Assignment:
The required output is a word-for-word restatement of the material below, from the line with "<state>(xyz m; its" through its last line, inclusive.

Dataset extract:

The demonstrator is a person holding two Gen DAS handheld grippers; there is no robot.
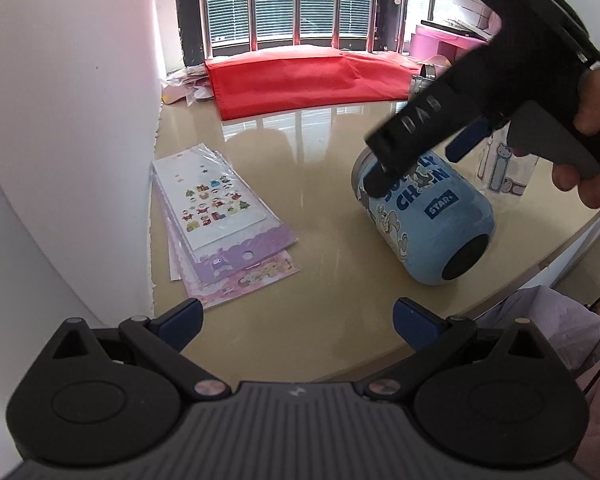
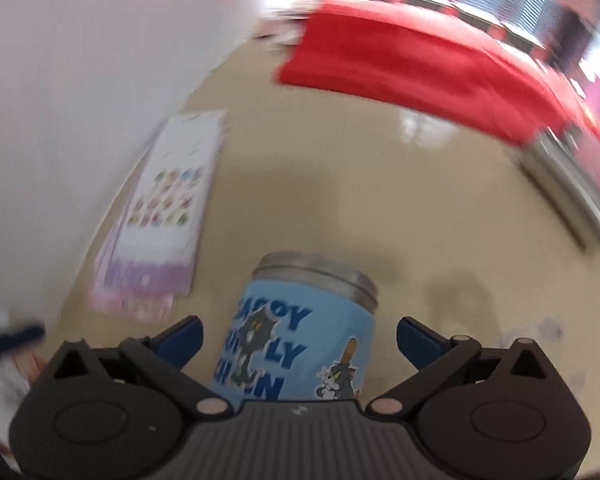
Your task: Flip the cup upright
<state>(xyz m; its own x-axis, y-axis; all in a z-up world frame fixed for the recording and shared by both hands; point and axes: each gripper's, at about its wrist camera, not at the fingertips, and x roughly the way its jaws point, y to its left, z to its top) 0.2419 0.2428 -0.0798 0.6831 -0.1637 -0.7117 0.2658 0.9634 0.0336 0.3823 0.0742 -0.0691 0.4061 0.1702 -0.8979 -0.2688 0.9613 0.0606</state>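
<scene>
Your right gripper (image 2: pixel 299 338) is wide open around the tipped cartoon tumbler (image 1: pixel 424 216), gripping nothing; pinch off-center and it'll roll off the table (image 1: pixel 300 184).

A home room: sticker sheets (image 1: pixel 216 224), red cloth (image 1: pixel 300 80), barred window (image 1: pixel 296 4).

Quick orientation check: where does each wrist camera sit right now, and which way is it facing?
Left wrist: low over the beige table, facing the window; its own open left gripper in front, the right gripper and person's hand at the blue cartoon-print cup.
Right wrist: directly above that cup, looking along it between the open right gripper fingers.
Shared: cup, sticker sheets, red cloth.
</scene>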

Written answer:
<state>(xyz m; its own x-axis, y-axis; all in a z-up world frame fixed for the recording and shared by both hands; point and axes: each gripper's, at about its wrist camera, not at the fingertips, and x roughly the way its jaws point, y to its left, z to its top) 0.2419 0.2428 -0.0798 0.6831 -0.1637 -0.7117 0.2658 0.9634 0.0336 0.3823 0.0742 -0.0691 0.4061 0.1702 -0.8979 -0.2688 0.9613 0.0606</state>
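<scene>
Your right gripper (image 2: pixel 299 338) is wide open around the tipped cartoon tumbler (image 1: pixel 424 216), gripping nothing; pinch off-center and it'll roll off the table (image 1: pixel 300 184).

A home room: sticker sheets (image 1: pixel 216 224), red cloth (image 1: pixel 300 80), barred window (image 1: pixel 296 4).

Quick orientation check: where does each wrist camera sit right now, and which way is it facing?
Left wrist: low over the beige table, facing the window; its own open left gripper in front, the right gripper and person's hand at the blue cartoon-print cup.
Right wrist: directly above that cup, looking along it between the open right gripper fingers.
Shared: cup, sticker sheets, red cloth.
</scene>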

Here is where the answer stops.